Optogenetics revolutionised neuroscience research and over the past decade the technique has become a standard tool in physiology labs around the world attempting to understand how the brain works.

In the epilepsy field, researchers published papers where by activating specific cells with light they were able to block seizures in animals2,3, it increased our understanding about how seizures emerge as by activating certain cells seizures were more likely4 and new epilepsy animal models were created by overstimulating cells with light5. During my ERUK fellowship the aim has been to use optogenetics to find even more effective cell types to activate, to block seizures in temporal lobe epilepsy. As we utilise our increasing knowledge of brain cell circuits, we are able to think of the best possible clinical interventions.

Optogenetics has spurred on the invention of new technologies that specifically target certain cell types in a similar manner, albeit with other stimuli instead of light. Some examples include “ultrasound genetics6” or “magneto genetics7”, where specific cell types express membrane channels sensitive to ultrasound and magnetic stimulation, which can pass through the skull, and therefore neurons can be stimulated by devices outside of the head. Similarly, “chemogenetics8” utilises drugs that only target brain cells artificially expressing the receptors for that drug.

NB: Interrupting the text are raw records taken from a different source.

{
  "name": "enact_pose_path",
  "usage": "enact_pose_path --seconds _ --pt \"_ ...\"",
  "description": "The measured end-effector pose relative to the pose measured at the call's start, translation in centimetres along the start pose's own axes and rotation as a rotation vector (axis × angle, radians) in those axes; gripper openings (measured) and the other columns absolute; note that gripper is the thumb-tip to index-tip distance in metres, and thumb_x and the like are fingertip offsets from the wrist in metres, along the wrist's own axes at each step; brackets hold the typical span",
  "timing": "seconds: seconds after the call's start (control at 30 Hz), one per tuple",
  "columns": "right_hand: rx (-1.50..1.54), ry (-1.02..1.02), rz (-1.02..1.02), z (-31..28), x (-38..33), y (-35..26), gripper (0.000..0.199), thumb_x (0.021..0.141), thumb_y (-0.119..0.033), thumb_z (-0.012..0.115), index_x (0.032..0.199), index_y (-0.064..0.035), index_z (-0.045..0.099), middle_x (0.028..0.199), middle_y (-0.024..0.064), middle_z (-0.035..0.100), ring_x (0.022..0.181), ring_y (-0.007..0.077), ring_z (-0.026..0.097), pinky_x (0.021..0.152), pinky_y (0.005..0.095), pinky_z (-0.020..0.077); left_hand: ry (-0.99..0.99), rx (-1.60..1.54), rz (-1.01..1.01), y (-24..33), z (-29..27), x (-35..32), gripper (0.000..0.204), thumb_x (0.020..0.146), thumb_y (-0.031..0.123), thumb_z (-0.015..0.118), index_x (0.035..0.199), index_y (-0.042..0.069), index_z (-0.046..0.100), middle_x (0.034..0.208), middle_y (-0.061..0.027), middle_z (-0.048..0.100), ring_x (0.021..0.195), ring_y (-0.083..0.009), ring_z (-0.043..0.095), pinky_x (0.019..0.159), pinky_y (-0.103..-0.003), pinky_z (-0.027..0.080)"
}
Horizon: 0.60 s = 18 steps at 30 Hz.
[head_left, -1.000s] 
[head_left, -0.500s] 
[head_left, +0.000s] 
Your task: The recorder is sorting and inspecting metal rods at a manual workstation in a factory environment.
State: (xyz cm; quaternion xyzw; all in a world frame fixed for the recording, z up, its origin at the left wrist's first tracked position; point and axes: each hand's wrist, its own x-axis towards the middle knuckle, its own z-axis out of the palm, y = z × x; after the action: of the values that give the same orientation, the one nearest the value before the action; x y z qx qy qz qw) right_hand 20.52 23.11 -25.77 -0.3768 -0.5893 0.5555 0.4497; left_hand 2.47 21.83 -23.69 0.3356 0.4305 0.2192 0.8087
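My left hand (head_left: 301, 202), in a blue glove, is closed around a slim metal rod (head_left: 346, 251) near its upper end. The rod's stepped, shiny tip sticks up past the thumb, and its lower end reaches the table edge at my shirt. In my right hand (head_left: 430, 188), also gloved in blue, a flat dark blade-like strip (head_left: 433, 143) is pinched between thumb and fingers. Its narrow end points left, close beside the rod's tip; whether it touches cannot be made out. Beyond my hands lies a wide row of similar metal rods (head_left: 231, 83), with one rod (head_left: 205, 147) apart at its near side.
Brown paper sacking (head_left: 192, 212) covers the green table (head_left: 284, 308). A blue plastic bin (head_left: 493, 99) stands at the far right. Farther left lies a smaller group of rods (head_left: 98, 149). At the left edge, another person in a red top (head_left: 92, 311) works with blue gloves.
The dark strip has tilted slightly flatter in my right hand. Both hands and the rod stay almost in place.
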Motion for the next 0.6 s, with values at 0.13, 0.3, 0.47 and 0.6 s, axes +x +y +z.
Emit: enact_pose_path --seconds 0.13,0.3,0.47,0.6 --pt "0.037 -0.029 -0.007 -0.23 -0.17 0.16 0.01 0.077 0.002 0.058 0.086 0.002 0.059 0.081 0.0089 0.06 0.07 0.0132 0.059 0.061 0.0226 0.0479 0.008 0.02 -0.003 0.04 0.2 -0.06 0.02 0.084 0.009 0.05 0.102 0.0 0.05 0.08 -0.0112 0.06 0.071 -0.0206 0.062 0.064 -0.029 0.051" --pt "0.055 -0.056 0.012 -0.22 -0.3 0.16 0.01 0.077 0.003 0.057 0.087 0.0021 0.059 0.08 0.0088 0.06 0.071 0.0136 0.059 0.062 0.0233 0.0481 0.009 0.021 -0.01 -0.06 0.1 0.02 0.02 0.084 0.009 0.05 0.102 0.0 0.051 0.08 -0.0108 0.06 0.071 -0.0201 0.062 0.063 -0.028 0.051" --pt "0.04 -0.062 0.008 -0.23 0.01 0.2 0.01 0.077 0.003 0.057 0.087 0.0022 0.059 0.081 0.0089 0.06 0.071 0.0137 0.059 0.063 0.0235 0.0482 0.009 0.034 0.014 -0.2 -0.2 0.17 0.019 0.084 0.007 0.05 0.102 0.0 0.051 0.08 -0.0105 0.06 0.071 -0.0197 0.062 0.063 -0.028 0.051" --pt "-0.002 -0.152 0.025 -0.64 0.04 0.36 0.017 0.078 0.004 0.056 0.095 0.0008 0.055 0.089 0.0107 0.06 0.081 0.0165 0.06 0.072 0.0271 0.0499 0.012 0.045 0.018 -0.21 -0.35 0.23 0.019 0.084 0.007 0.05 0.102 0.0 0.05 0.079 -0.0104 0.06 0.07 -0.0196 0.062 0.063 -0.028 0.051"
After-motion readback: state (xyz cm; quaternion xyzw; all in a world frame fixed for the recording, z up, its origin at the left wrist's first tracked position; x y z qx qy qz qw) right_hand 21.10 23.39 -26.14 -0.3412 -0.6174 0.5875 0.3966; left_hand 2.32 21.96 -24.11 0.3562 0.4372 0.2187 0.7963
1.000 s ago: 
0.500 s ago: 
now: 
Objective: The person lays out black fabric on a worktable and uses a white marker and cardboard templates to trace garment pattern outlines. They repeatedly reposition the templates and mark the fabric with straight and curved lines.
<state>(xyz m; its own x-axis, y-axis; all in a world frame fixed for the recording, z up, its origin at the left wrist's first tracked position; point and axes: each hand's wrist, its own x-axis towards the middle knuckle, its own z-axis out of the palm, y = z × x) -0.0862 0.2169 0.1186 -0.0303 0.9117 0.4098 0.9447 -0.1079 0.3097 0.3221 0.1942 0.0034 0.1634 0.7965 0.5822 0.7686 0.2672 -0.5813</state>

I believe that these approaches, which are less invasive, as they would not require a light source to be implanted in a patient’s brain, are more likely to be utilised as treatments in the future.

The true difficulty is to genetically modify cells in patient’s brains. However, the initial steps to achieve this are already being taken, where genes that decrease the activity of brain cells are being inserted into seizure-generating areas in patients with very hard to treat types of epilepsy in an ongoing recent clinical trial. Furthermore, deep brain stimulation, where an electrode is implanted in the brain and electrically stimulates only a small area to block seizures has proven to be an effective treatment9.

These different strategies to specifically target brain areas and cell types offer potential advantages versus standard treatments, such as medicines and surgery to remove epileptic brain areas, in that they may be more effective and may have less adverse effects on other quality of life factors such as memory, speech and movement. Pre-clinical epilepsy researchers working on epilepsy models, such as myself, routinely use tools like optogenetics to further our understanding of how seizures come about and to use that knowledge to identify new therapeutic brain cell targets that might have a powerful influence over seizures. We then collaborate with clinicians to try and implement these findings and help epilepsy patients. Hopefully, the future will be brighter and brighter.